Poor Kiril, I think Gegard's striking is where it should be, there is no better place to learn ***** and submissions than Fedor? Is there? Let me restate there is no tougher training partner than Fedor. Cannot comment on the camp since its in Russia? Other than Fedor and his Bro...don't know any other mega successes from the Red Devil Fight team?


----------



## alizio (May 27, 2009)

def learning from fedor cant be a bad thing, but sometimes great fighters arent great teachers and Fedor had to learn from somebody aswell it just seems weird his camp isnt full of top guys like Black House, AKA, Jackson or w/e i wonder how many sparring sessions Gerard gets in against top guys there that ARENT fedor. Im sure Fedor cant train with him constantly because of the weight difference and both preparing for different guys.

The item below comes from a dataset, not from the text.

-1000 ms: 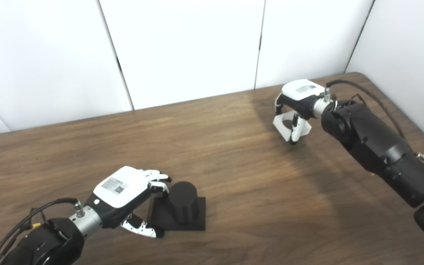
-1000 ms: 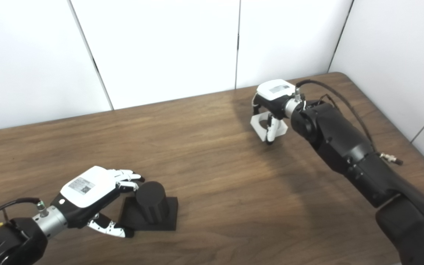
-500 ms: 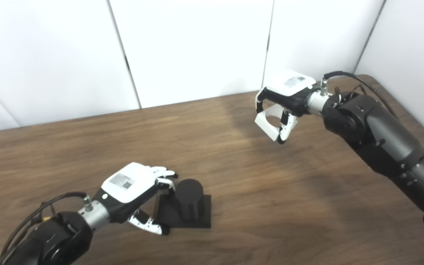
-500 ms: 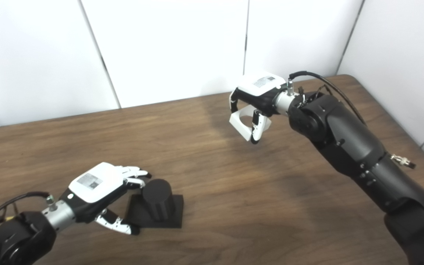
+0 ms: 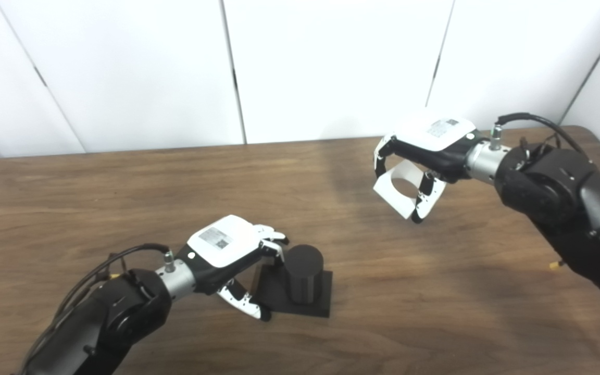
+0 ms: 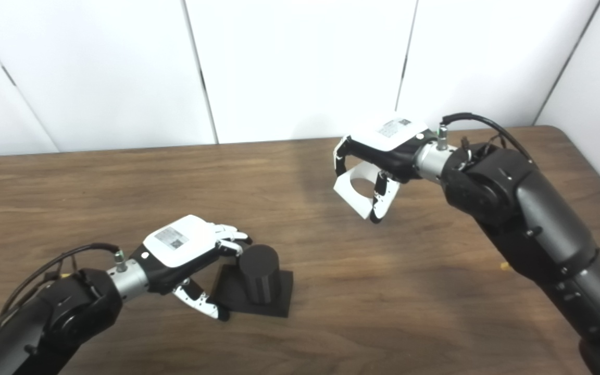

Does Mousasi speak Russian btw??


----------



## Samborules (Jun 16, 2009)

He is Armenian, so he likely does, good question. Here is a list of the Red Devil fighters...its from Wiki so take it with a grain of salt but they may be OK, even though they are not well known in the US?

http://en.wikipedia.org/wiki/Red_Devil_Sport_Club


----------



## Tomislav III (Aug 22, 2009)

alizio said:


> Baby Fedor was under Fedors wing?? You sure thats the best place to be?? I rather see Mousasi with a better camp then that tbh i think it would do more for him


I don't know... It seems to be working for Mousasi so far. He seems to just keep growing better and better.



alizio said:


> How does one "easily" dispose of Mr. Henderson?? He doesnt get KO'd so im guessing if its gonna be easy it will be a sub??? I really dont see that happening.
> 
> Its weird, 9 out of 10 times ppl side with the legend, Fedor vs Lesnar, Nog vs Cain, Randy vs Vera and cite a million fights that the legend has proven himself in and how this untested up and comer isnt ready etc etc... it feels like Fedor manlove trickling down to Mousasi a lil around here?? He is obv a really great fighter, but check out the resume, nobody close to a dan henderson on there, Sokky seemed to hold his own in that 1st round, Dan wont gas like Sokky tho, i dont think it will be an easy fight for Mousasi and we will really get a gauge of where he is atm at LHW.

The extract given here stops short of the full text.